Hey Guys,
I understand there’s a specific “why didnt you just adopt LWJGL you bums” thread out there but I can’t find it so let me address a few things here.
(1) On Directions and Roadmaps
The good news is that the Game Technology Group is here, its funded and we can finally start doing thing for you guys with the support of Sun management. Thats a HUGE step forward. This company which still fundementally thinks of itself as a server hardware company has finally recognized some of the importance of you guys to its future.
The bad news. As you know, times are tight everywhere and even this showing of support isn’t the easiest thing to get in a world of competing resource requests. We aren’t a big group. Furthermore for exactly the reasons you guys laid out, that Sun’s primary vision and only revenue source in all this is on the server side, means ever justifying a big client-tech group is going to be
very difficult.
Thats why we did it this way and why we need you. If we all pull together this train is going uphill. If not, it won’t.
Finally we purposefully have NOT laid out a very detailed roadmap yet because we need to be smart and address the needs of our developers not some roadmap made in a vaccuum. There were a handful of technologies we knew were basic and needed. We did our best to deliver those in JOAL/JOGL/JInput. Beyond that we need the help of the game industry, which includes all of you, to understand where we can best focus next.
Again as one of you pointed out we are small and have to make up in nimbleness what we don’t have in brute force.
Given that, as we make plans, we’ll do our best to keep you as informed and invovled as we can.
(2) On JOGL and LWJGL
First off, let me tell you that LWJGL has been extremely important.

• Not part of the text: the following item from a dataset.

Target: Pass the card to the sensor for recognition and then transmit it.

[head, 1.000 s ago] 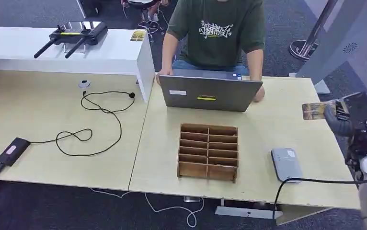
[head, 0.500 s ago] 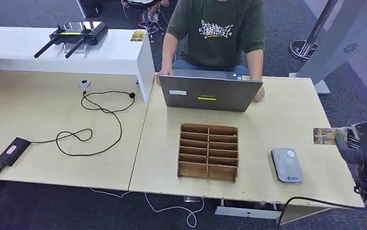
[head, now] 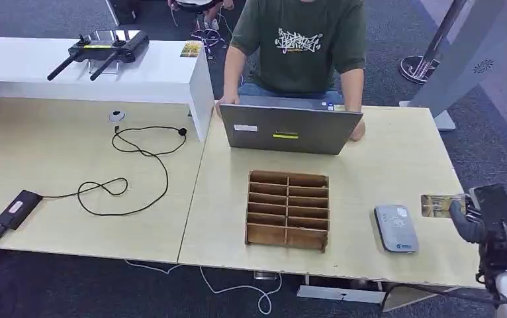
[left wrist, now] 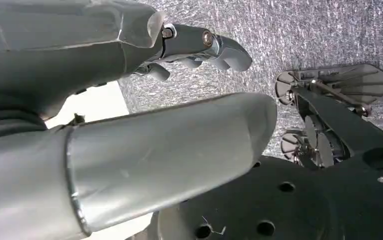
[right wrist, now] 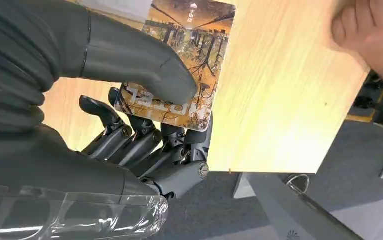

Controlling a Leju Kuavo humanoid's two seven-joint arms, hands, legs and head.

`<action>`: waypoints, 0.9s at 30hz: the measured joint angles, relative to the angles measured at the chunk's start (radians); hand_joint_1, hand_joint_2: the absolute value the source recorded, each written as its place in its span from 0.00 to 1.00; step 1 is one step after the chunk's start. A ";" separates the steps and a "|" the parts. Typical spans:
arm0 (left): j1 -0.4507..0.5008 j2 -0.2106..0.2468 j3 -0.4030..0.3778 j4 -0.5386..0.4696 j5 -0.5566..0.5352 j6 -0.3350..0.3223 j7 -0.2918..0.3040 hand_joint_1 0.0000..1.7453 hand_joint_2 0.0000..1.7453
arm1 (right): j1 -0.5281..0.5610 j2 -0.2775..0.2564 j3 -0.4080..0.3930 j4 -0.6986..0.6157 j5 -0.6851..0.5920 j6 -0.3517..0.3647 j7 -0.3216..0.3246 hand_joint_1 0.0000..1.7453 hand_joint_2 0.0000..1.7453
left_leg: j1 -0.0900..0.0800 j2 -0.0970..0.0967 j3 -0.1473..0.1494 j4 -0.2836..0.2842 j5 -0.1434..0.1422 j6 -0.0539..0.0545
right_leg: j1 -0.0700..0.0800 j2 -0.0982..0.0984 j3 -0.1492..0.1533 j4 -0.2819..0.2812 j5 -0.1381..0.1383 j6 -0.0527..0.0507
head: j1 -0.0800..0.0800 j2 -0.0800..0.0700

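— What does the right hand [head: 479, 215] have?

— It pinches the card [head: 441, 205] between thumb and fingers; most of the card sticks out past the fingertips.

— Where's the reader from there?

— The grey reader [head: 396, 227] lies on the tabletop [head: 396, 165] just beyond the card's free end, slightly nearer the robot. The card hangs beside it, not over it. I judge the next move is a short carry that way.

— Its long axis?

— Pointing out from the hand toward the reader.

— The other hand?

— The left hand [left wrist: 199, 47] hangs over the floor, fingers loosely curled, holding nothing. The right is far nearer. Past the reader sits a wooden divider box [head: 288, 210].
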 joint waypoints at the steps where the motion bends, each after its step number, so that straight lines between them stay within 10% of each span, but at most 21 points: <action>1: 0.000 0.000 0.000 0.000 0.000 0.000 0.000 0.00 0.00 | 0.000 0.006 0.000 0.002 0.004 0.001 0.003 1.00 1.00 | 0.000 0.000 0.000 0.000 0.000 0.000 | 0.000 0.000 0.000 0.000 0.000 0.000 | 0.000 0.000; 27: 0.000 0.009 0.006 0.011 0.018 0.000 0.013 0.00 0.00 | -0.190 0.035 0.133 0.245 0.128 0.021 0.048 1.00 1.00 | 0.000 -0.001 0.000 0.000 0.000 0.000 | 0.000 0.000 0.000 0.000 0.000 0.000 | 0.000 0.000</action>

The fact that you guys went out and did something yourselves was proof of a need that management couldn’t dismiss or ignore. You did some far ranging and critical stuff in LWJGL that served as proof of concepts and helps us illustrated why some heretical ideas are nontheless vitally good ones. (ex. breaking the hard tie btw AWT and the 3D render library.)
Secondly, I’d like you to know that the decision to use JOGL wasn’t taken lightly nor did we set out to develop in direct competition to LWJGL at Sun. Like LWJGL, JOGL began as someoens pet off-time project. When we realized we woudl have the resources to back a solution for OGL bindings, we considered all our available options carefully. In the end JOGL won because of two primary reasons:
(1) JOGL is actually auto-generated for the msot part from the C bindings for OGL using a tool that JOGL’s original authors wrote.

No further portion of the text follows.